▶ **Task**: For each line below, check for the word "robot", then state how many lines contain it, with no other output.

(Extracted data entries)
■ ■ ■ ■ ■ ■ ■
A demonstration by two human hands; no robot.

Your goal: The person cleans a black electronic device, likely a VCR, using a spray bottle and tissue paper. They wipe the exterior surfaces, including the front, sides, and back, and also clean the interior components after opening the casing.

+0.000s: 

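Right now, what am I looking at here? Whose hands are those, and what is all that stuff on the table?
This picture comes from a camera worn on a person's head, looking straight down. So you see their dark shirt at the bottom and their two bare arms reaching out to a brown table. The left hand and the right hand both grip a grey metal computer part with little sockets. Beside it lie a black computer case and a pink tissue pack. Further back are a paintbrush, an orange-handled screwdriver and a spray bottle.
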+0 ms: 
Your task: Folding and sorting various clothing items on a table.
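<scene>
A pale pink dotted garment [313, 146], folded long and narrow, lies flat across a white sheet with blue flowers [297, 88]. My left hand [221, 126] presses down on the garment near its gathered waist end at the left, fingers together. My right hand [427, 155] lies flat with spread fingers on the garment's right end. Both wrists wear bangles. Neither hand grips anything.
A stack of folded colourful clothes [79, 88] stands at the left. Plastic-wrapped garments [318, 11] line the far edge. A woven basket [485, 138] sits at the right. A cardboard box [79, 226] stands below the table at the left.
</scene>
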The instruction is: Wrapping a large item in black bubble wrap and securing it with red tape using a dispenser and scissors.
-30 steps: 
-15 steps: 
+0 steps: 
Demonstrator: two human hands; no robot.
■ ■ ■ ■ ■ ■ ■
▶ **Task answer**: 2